SBC then proceeded (as permitted by the Telecommunications Act of 1996) to
acquire fellow Baby Bell Pacific Telesis, the Regional Bell operating company
serving Nevada and California, in 1997 and the former independent Bell System
franchise SNET (Southern New England Telephone).
SBC then announced plans to acquire Ameritech, the Regional Bell operating
company serving Illinois, Indiana, Michigan, Ohio, and Wisconsin, and told the
FCC that it would allow competitors access to local markets where it had had a
monopoly if the FCC would allow them to acquire Ameritech. The FCC agreed and in
May 1998, SBC and Ameritech announced the merger would move forward. After
making several organizational changes (such as the sale of Ameritech Wireless to
GTE) to satisfy state and Federal regulators, the two merged on October 8, 1999.

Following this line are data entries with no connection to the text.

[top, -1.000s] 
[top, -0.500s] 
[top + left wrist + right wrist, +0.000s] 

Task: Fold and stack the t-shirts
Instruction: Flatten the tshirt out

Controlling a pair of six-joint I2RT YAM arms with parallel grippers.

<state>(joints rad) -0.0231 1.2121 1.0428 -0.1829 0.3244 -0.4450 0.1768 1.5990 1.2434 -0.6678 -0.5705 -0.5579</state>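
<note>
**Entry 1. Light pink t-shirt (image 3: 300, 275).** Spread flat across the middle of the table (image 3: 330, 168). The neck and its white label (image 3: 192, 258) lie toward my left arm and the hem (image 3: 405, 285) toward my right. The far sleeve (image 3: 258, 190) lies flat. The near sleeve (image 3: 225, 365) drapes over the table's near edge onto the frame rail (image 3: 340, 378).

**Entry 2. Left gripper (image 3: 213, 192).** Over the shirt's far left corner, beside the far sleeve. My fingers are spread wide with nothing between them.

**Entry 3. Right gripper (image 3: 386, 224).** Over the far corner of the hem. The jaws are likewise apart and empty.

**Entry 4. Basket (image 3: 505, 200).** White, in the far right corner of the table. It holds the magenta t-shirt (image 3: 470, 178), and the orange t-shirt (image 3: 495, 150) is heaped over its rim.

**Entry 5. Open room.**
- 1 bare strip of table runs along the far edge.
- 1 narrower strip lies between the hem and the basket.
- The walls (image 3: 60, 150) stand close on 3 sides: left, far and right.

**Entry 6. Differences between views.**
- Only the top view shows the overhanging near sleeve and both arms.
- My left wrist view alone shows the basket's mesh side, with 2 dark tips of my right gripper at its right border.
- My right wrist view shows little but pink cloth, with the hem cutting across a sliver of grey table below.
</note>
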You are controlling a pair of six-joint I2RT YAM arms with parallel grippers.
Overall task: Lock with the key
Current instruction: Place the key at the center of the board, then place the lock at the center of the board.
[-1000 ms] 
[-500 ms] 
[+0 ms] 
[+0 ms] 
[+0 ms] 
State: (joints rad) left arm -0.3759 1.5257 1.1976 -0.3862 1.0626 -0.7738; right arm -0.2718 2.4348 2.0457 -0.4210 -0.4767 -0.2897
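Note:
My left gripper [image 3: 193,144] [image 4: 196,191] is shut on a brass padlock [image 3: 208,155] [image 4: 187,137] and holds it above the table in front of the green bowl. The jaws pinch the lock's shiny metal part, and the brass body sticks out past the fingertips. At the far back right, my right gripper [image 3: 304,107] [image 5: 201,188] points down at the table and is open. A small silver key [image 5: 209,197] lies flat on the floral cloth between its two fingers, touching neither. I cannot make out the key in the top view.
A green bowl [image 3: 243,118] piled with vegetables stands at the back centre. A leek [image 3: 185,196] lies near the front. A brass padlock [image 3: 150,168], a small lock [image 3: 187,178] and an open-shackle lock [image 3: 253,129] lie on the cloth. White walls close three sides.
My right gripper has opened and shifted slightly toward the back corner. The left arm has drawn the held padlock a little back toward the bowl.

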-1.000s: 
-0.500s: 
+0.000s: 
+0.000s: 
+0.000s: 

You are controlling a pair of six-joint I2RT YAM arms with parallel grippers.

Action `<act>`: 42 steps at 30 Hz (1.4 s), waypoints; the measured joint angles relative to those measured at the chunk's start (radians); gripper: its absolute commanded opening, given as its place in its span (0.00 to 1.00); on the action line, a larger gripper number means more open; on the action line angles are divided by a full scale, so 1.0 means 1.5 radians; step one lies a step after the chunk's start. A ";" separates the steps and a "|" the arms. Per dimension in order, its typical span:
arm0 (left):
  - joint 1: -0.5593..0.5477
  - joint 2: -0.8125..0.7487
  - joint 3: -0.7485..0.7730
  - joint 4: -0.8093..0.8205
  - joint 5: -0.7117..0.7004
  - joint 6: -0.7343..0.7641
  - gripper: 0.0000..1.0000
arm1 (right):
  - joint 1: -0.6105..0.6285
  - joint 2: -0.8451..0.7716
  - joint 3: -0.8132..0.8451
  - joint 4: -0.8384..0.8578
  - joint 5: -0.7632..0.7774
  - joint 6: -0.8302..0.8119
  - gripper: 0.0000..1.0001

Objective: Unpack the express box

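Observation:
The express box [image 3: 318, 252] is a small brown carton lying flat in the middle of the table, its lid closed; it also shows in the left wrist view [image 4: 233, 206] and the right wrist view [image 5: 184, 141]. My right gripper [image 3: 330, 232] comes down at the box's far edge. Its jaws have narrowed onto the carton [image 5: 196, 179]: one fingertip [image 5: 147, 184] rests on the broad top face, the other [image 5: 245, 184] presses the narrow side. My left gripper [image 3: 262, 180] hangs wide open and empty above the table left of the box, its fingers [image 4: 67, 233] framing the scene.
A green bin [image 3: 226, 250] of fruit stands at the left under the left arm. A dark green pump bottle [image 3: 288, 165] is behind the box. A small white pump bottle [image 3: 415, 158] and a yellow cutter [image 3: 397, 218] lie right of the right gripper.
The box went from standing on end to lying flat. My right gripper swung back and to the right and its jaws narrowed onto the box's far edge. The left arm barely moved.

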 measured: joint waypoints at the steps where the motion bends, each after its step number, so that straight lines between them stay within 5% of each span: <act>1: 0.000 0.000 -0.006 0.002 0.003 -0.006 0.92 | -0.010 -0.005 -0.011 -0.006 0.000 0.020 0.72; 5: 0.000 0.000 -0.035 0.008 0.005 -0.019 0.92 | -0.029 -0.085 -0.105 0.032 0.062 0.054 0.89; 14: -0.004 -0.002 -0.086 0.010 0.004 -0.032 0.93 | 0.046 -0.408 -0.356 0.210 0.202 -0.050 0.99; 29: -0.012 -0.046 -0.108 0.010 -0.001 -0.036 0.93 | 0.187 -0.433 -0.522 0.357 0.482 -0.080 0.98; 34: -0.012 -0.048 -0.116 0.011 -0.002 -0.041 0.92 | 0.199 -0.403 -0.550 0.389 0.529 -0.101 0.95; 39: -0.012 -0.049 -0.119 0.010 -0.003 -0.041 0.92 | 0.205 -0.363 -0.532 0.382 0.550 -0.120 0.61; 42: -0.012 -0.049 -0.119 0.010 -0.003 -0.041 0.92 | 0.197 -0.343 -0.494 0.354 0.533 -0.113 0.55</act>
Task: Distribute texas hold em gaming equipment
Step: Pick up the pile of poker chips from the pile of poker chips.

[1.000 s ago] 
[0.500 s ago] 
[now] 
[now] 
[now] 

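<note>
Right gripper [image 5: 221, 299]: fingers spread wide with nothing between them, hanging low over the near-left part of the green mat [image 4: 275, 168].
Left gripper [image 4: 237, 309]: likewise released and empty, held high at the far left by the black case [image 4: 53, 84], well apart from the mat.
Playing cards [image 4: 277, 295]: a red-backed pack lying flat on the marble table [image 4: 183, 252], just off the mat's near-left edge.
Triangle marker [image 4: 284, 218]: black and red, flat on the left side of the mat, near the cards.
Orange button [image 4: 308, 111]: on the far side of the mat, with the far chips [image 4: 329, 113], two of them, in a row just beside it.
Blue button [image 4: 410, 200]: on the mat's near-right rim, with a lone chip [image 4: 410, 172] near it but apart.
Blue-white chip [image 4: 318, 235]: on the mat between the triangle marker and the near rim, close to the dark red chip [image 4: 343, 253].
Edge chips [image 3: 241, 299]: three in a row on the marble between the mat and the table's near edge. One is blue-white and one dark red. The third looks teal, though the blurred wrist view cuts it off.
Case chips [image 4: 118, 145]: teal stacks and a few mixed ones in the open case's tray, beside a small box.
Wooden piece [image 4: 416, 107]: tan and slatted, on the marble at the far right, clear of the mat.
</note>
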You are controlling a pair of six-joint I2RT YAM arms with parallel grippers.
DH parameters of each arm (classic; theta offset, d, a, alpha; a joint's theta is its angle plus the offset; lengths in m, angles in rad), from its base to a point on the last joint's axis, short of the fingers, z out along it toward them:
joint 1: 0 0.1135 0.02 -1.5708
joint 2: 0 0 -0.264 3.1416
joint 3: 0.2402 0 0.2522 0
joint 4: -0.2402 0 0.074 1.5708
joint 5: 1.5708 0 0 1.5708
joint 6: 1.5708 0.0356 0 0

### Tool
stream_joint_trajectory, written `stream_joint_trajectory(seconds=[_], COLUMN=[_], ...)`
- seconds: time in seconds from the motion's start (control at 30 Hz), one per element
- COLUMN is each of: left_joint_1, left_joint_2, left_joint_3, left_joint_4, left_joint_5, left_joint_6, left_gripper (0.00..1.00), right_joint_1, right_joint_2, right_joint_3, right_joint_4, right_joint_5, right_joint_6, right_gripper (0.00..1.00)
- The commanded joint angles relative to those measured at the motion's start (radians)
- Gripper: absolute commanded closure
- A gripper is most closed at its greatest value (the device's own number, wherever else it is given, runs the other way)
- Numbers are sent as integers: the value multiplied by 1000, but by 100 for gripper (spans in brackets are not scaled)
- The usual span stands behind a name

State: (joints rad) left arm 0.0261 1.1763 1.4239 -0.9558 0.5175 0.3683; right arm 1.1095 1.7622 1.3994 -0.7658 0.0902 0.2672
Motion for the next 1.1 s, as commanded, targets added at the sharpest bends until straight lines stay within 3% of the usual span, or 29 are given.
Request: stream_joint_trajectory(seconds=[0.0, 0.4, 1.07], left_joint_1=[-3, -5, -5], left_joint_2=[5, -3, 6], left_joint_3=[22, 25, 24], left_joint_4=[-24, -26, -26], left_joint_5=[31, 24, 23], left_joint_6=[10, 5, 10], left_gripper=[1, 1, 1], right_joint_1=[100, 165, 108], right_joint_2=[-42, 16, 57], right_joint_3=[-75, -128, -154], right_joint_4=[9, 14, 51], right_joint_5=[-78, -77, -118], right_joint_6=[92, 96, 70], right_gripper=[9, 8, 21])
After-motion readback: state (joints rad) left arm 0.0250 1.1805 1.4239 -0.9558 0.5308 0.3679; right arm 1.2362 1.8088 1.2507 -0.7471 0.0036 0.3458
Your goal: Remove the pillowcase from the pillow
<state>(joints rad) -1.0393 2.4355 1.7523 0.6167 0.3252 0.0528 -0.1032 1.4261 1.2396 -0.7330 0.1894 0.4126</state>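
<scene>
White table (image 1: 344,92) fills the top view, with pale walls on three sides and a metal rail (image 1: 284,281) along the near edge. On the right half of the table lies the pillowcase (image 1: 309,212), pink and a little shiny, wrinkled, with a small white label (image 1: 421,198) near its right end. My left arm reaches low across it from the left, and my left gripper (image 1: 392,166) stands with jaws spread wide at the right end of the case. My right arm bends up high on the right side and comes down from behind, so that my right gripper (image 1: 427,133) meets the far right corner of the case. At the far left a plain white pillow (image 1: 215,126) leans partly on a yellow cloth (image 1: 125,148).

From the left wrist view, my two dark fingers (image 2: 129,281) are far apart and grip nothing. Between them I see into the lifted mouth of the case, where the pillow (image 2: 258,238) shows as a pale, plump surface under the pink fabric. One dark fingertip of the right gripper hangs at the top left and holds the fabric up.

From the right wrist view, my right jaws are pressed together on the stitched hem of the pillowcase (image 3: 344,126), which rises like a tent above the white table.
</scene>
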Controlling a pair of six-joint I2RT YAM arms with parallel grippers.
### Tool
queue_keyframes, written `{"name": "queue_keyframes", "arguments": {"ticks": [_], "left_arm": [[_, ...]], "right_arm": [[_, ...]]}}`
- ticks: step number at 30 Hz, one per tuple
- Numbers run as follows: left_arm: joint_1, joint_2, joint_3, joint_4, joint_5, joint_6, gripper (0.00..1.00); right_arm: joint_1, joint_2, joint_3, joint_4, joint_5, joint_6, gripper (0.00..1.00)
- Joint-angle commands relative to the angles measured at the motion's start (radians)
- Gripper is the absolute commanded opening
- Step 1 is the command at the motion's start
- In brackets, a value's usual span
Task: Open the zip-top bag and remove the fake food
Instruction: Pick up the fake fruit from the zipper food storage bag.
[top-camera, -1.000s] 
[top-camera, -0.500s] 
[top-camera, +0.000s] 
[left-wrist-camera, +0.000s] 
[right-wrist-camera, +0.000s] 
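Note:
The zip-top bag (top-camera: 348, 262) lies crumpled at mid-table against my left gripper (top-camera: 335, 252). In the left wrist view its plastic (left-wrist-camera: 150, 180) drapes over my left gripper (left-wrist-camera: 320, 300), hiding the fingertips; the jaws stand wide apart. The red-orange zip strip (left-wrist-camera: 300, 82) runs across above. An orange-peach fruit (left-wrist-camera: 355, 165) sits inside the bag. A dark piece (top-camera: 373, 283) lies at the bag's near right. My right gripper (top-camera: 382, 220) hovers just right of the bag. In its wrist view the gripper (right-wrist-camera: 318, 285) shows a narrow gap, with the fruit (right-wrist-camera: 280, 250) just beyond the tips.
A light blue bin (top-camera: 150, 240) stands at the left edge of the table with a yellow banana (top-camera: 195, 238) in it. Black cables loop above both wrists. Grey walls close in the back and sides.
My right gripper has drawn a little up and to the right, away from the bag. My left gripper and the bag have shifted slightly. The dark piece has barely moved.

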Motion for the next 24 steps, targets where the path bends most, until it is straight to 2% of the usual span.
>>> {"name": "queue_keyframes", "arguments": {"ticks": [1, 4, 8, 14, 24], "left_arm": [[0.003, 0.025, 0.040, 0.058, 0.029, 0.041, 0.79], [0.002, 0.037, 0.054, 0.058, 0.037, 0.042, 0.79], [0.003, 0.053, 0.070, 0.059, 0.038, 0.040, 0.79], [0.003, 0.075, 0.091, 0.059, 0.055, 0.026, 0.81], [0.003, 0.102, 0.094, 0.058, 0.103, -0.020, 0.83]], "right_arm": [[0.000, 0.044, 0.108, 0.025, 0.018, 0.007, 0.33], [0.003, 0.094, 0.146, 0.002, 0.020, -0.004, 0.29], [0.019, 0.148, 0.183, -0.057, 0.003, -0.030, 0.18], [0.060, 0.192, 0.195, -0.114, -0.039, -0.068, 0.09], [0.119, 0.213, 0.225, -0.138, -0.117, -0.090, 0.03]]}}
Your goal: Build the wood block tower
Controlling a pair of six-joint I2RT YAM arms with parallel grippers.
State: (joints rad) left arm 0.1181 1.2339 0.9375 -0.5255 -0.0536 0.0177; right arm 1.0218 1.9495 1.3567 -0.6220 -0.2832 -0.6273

The FCC later fined SBC Communications $6 million for failure to comply with
agreements made in order to secure approval of the merger.
In 2002, SBC ended marketing its operating companies under different names, and
simply opted to give its companies different doing business as names based on
the state (a practice already in use by Ameritech since 1993), and it gave the
holding companies it had purchased d/b/a names based on their general region.